The Derek S. Hines Memorial Bridge carries Main Street over the Merrimack River between Amesbury and Salisbury. It is a major roadway that serves the nearby businesses in Amesbury, Newburyport, and Salisbury.
The bridge is comprised of one steel framed swing span with one steel girder framed approach span at each end, forming a four-span bridge. The swing span is supported on a stone masonry pivot pier. The two approach spans are supported on stone masonry abutments and the two rest piers for the swing span. The abutments are adjoined by rubble masonry wingwalls that are either parallel or perpendicular to the roadway. The existing superstructure was constructed in 1966.

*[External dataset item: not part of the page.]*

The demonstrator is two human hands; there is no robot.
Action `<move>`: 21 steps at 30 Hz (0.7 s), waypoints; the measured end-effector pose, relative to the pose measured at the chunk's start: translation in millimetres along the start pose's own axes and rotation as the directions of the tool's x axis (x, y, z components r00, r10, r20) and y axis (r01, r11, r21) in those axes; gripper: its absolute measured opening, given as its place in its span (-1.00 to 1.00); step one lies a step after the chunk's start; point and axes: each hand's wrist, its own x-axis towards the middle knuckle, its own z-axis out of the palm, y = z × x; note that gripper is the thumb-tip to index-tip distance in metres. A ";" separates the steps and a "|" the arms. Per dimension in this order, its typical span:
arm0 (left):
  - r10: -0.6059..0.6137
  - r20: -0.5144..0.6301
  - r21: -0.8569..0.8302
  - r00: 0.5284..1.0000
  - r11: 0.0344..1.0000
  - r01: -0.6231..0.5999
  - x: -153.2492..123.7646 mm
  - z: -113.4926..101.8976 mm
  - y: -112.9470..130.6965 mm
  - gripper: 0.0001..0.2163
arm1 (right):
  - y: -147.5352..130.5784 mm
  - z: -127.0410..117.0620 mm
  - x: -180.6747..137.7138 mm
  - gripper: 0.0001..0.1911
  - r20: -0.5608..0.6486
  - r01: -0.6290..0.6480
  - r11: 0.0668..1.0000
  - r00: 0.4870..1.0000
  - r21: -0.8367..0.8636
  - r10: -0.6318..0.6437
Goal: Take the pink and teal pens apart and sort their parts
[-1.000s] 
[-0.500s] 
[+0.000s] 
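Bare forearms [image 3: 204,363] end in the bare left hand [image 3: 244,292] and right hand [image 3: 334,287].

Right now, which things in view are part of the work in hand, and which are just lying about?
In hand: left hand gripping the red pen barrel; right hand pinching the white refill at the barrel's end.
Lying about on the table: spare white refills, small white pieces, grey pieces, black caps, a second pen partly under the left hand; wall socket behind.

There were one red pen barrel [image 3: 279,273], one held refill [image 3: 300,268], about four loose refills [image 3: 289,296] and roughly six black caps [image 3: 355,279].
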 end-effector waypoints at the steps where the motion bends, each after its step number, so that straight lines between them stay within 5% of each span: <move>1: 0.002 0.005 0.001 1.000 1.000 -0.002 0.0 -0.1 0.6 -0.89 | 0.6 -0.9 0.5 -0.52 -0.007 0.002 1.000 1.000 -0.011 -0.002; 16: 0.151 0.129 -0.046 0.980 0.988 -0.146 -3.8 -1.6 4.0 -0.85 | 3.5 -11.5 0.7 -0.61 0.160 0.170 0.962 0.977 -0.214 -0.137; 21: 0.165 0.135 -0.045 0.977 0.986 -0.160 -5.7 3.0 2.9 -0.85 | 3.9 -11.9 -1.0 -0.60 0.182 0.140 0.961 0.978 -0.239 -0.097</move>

The contract called for the complete design and replacement of the bridge, including the bridge structure and related roadway approaches. The project included working within the navigable channel to perform demolition and installation of cofferdams, deep foundations, concrete piers and finish aspects of the bridge.

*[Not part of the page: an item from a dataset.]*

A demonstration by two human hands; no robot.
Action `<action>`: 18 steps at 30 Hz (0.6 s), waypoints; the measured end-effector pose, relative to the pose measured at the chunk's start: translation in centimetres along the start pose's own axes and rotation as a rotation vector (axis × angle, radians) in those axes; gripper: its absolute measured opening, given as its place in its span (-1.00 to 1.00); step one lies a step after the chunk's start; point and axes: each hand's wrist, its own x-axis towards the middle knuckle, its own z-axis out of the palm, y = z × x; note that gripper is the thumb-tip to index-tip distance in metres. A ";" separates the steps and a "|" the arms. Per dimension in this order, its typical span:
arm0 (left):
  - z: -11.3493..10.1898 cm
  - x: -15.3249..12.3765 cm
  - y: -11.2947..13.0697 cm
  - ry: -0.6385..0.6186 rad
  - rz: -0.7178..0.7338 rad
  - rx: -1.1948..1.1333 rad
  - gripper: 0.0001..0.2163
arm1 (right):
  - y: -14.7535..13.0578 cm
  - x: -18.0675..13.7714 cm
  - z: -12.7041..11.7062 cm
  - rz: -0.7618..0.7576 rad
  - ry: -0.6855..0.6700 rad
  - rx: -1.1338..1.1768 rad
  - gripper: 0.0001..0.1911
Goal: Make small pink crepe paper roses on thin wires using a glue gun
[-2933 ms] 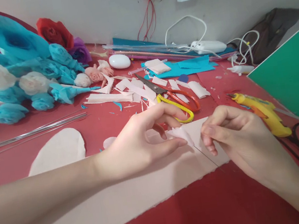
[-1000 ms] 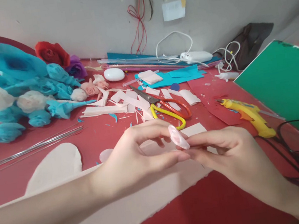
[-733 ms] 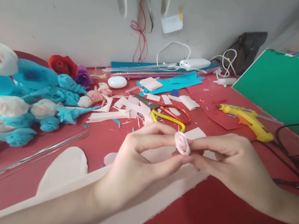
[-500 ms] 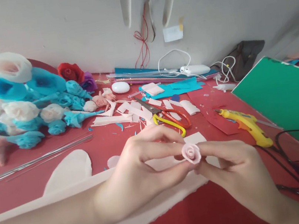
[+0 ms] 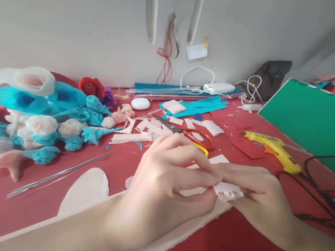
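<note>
My left hand and my right hand meet over the red table, both pinching a small pale pink paper rosebud. The left thumb and fingers press on the bud's near side. My right fingers wrap under and around it. The bud is tipped toward me and partly hidden by the fingers. A long pale pink paper sheet lies under both hands.
Scissors with orange and yellow handles lie just behind my left hand. A yellow glue gun with a black cord sits to the right, near a green board. Blue and white paper flowers, thin wires and paper scraps lie at left and centre.
The flat pink paper piece has been rolled into a bud between both hands. The bud faced up half a second ago and is now tipped lower. The view has tilted upward.
</note>
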 end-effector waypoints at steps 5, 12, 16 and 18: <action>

This project required coordination with MassDOT’s Environmental Services Division and various applicable environmental agencies, including the US Army Corps of Engineers and the US Coast Guard. Permit amendments and approvals which needed to be acquired by the D-B Team included a U.S. Coast Guard Permit Amendment, MA DEP Section 401 Water Quality Certification Amendment, Confirmation of CZM Federal Consistency Determination, Coordination with MA Division of Fisheries and Wildlife, Natural Heritage and Endangered Species Program, and NOAA Marine Fisheries Service for compliance with Section 7 of the Endangered Species Act.
The Hines Bridge is located within a designated historic site. Maintaining all existing features of the bridge to the greatest extent possible was important to the Amesbury Historical Commission (AHC), and we worked to meet their strict requirements and preserve the historical integrity of the bridge structure within the new design.